Em um cenário em que a concorrência cresce tanto no ambiente físico quanto no digital, garantir a proteção do próprio nome comercial tornou-se uma necessidade urgente para empreendedores de todos os portes.
Dessa forma, o advogado especialista em registro de marca, César Capitani, aborda o motivo pelo qual os empreendedores, mesmo os que estão começando, devem considerar registrar sua marca o quanto antes.
“O registro é o único jeito de garantir a propriedade legal da marca. Quem registra primeiro tem o direito exclusivo de usar o nome e impedir terceiros de usar algo igual ou parecido. Isso evita prejuízos futuros, como ter que mudar tudo (nome, logo, redes sociais, embalagem, domínio) depois de já ter investido tempo e dinheiro.”
Aliás, outro ponto importante é se os profissionais liberais também precisam registrar marca.
O advogado afirma que sim, especialmente quando o profissional usa um nome fantasia, um slogan, ou cria uma identidade própria para divulgar seus serviços. Dessa maneira, é indispensável quando o nome começa a ganhar reconhecimento, quando aparece concorrência usando nomes parecidos ou quando o profissional quer expandir, anunciar, vender cursos ou abrir franquias.
Mundo digital
Capitani também informa sobre o impacto de ter ou não ter a marca registrada para negócios digitais como e-commerces, infoprodutores e criadores de conteúdo.
“No digital, a exposição é muito maior. Sem registro, qualquer pessoa pode copiar o nome, usar em campanhas ou até tentar derrubar perfis e domínios alegando ser o verdadeiro dono. Com o registro, você ganha prioridade legal e pode proteger redes sociais, anúncios, produtos e todo seu posicionamento online.”
Sem registro
Segundo o advogado, o maior risco para um dono de loja física que opera sem o registro da própria marca é de perder o direito de usar o próprio nome caso outra empresa registre antes. Portanto, isso pode obrigar a trocar fachada, cartões, notas fiscais, embalagens, redes sociais, como dito anteriormente, e até ter que justificar para os clientes a mudança, tudo isso com altos custos e até perda de credibilidade.
Outros serviços
Além disso, um detalhe importante é que prestadores de serviço, como consultores, terapeutas e autônomos, também devem registrar, pois, na prática, o registro impede concorrentes de usar nome parecido; protege o profissional caso ele escale o negócio (cursos, eventos, franquias); aumenta autoridade, já que mostra maior profissionalismo e permite agir legalmente contra uso indevido da marca.

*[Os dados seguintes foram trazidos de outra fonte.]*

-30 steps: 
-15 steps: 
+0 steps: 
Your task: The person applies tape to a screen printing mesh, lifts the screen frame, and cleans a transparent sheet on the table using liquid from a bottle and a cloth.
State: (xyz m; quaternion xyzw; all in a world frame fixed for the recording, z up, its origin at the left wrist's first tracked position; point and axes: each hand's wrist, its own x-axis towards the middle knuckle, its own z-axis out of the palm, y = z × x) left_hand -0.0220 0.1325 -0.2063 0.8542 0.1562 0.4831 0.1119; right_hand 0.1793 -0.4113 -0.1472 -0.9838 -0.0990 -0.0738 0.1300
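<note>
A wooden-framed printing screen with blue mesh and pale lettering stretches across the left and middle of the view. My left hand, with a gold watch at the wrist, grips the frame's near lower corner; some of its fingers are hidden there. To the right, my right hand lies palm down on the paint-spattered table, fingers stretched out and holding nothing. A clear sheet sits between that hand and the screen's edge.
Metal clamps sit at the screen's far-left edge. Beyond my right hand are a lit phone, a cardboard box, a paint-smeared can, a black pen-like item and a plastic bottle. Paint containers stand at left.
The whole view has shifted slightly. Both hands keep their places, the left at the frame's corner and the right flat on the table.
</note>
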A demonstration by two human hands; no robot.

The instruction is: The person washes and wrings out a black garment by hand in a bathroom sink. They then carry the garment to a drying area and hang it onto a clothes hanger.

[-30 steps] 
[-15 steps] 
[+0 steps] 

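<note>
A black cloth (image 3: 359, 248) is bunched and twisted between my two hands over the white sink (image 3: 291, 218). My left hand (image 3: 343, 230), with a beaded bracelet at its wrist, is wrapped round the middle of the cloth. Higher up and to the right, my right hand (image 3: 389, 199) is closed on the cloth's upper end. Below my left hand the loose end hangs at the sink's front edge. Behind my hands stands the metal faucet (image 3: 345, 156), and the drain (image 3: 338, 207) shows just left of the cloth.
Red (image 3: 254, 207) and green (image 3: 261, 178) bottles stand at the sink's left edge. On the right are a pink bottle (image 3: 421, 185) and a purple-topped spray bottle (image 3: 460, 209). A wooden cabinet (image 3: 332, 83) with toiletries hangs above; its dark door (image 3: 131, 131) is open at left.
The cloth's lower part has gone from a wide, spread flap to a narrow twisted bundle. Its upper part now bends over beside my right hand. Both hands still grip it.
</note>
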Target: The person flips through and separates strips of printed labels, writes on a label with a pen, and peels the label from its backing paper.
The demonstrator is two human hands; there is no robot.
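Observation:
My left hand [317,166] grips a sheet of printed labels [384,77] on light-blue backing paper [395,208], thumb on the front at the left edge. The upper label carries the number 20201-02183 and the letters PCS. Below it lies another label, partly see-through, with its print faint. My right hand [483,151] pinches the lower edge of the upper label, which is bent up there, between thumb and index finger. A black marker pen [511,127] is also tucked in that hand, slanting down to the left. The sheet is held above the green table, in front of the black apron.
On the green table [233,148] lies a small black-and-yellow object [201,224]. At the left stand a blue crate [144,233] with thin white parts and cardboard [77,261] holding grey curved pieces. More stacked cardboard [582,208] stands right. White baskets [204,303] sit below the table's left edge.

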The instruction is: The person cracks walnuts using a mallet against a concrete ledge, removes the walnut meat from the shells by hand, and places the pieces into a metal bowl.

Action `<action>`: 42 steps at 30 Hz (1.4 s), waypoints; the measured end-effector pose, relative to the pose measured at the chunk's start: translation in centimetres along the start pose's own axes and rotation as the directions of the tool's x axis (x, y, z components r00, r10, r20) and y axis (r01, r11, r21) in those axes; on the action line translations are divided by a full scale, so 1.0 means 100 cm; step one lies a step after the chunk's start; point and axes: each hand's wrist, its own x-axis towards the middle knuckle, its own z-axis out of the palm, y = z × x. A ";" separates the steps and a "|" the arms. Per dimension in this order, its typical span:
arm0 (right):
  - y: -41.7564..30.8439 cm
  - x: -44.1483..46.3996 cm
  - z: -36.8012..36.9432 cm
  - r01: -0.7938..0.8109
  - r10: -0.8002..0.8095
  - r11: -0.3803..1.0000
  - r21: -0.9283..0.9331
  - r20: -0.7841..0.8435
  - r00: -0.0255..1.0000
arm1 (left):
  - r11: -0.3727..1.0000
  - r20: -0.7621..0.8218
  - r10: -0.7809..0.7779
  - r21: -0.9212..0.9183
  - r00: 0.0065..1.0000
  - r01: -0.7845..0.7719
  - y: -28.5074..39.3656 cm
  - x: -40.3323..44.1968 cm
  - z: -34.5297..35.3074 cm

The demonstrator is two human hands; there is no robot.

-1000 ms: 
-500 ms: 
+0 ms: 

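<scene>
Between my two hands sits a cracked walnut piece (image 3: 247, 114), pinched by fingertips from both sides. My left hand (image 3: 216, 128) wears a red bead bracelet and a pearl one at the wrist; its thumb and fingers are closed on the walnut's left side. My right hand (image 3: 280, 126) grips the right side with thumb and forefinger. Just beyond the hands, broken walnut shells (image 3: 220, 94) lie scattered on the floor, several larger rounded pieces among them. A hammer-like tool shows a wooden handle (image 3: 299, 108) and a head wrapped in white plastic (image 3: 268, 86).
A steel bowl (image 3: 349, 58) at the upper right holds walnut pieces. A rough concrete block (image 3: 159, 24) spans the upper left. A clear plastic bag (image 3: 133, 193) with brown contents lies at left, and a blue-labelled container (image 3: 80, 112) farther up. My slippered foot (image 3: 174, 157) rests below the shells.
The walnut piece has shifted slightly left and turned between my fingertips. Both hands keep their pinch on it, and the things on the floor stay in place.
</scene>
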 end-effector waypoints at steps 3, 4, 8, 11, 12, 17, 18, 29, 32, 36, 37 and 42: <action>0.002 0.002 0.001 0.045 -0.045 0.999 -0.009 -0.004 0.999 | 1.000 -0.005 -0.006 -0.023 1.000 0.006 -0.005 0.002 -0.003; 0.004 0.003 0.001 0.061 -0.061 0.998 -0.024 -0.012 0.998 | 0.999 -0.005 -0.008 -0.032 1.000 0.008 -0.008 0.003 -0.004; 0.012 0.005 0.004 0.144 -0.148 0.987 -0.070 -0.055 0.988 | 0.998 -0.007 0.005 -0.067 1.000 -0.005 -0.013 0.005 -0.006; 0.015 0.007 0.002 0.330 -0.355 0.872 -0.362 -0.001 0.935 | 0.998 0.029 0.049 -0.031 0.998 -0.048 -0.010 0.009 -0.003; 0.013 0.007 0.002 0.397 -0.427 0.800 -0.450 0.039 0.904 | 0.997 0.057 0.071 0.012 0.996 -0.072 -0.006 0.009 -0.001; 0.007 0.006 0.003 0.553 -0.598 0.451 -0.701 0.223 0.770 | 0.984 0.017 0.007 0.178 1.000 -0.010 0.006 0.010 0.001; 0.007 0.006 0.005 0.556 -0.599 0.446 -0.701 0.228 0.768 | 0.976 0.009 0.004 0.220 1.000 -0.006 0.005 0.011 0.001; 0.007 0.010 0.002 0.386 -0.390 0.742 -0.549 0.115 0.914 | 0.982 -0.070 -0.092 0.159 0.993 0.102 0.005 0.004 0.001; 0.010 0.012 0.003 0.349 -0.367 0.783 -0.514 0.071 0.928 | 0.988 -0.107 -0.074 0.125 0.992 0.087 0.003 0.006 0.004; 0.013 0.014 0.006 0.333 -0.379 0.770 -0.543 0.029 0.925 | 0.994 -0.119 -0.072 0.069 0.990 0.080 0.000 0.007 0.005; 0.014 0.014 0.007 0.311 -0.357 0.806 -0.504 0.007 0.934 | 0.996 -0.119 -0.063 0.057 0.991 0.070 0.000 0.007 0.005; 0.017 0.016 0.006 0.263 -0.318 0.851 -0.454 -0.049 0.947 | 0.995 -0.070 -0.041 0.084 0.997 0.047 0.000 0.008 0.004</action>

Desse modo, é uma forma de blindar o nome que representa o seu trabalho.
Proteção
Se existe algum tamanho mínimo de empresa ou faturamento para que o registro seja recomendado, ou a proteção vale para todos, o advogado menciona que não existe limite mínimo.
Portanto, a proteção vale para qualquer pessoa, seja física ou jurídica, inclusive MEI e profissionais autônomos. Registrar cedo é mais barato do que resolver um conflito depois.
Perigos
Por último e não menos importante, Capitani aborda sobre os perigos e o que pode acontecer se outra pessoa registrar primeiro no caso de quem já usa um nome há muito tempo, mas nunca registrou.
“Quem registra primeiro passa a ter prioridade legal. Isso significa que, mesmo você usando o nome há anos, pode receber uma notificação para parar de usar e correr o risco de perder redes sociais, ter que trocar tudo e ainda correr risco de responder por “uso indevido de marca”. O tempo de uso, sozinho, não garante propriedade, o registro sim.”